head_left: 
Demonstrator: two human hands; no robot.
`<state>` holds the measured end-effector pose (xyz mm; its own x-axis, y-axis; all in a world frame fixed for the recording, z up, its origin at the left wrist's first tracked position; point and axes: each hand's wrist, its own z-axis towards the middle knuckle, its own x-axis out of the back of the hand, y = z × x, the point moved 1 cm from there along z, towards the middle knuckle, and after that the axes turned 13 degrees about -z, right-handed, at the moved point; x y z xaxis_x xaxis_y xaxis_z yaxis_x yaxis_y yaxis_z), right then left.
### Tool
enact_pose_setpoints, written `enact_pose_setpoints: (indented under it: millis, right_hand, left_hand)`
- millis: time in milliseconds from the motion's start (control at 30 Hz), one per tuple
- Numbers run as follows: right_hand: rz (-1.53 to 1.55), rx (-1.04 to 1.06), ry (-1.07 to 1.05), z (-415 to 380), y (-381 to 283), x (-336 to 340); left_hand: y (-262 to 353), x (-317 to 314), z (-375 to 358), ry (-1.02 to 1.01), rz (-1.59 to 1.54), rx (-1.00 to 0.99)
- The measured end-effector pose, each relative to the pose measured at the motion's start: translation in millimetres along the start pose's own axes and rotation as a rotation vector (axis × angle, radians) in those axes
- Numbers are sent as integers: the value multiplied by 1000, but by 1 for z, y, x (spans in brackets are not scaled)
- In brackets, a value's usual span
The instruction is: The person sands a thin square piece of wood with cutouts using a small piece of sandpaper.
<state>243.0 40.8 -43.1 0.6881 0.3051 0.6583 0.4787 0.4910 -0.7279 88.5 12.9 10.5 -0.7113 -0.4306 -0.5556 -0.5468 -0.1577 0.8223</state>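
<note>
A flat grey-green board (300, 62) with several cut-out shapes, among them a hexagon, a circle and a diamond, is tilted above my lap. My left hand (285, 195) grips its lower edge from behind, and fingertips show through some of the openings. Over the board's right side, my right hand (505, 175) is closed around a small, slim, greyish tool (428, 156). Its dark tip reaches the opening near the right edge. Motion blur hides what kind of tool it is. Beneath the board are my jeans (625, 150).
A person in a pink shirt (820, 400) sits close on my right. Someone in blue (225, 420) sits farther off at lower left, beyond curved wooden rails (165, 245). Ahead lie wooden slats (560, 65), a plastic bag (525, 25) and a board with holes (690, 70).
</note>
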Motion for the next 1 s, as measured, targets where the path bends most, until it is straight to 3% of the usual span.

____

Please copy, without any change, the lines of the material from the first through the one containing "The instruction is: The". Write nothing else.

### THE ANSWER
head_left: 
Demonstrator: two human hands; no robot.
`<state>` holds the measured end-effector pose (xyz mm; its own x-axis, y-axis; all in a world frame fixed for the recording, z up, its origin at the left wrist's first tracked position; point and axes: each hand's wrist, its own z-axis towards the middle knuckle, its own x-axis out of the back of the hand, y = z × x, the point moved 1 cm from there along z, towards the middle knuckle, and after that the axes turned 13 degrees about -z, right-handed, at the moved point; x y z xaxis_x xaxis_y xaxis_z yaxis_x yaxis_y yaxis_z), right then left.
### Tool
enact_pose_setpoints, written `enact_pose_setpoints: (indented under it: millis, right_hand, left_hand)`
- millis: time in milliseconds from the motion's start (control at 30 Hz), one per tuple
- Numbers run as follows: right_hand: rz (-1.53 to 1.55), rx (-1.04 to 1.06), ry (-1.07 to 1.05), z (-415 to 380), y (-381 to 283), x (-336 to 340); left_hand: y (-262 to 353), x (-317 to 314), z (-375 to 358), ry (-1.02 to 1.01), rz (-1.59 to 1.54), rx (-1.00 to 0.99)
- The measured end-effector pose, each relative to the pose measured at the motion's start: translation in millimetres along the start pose's own axes and rotation as a rotation vector (axis × angle, radians) in those axes
- Numbers are sent as integers: the value multiplied by 1000, but by 1 for z, y, x (spans in brackets are not scaled)
- In brackets, a value's usual span
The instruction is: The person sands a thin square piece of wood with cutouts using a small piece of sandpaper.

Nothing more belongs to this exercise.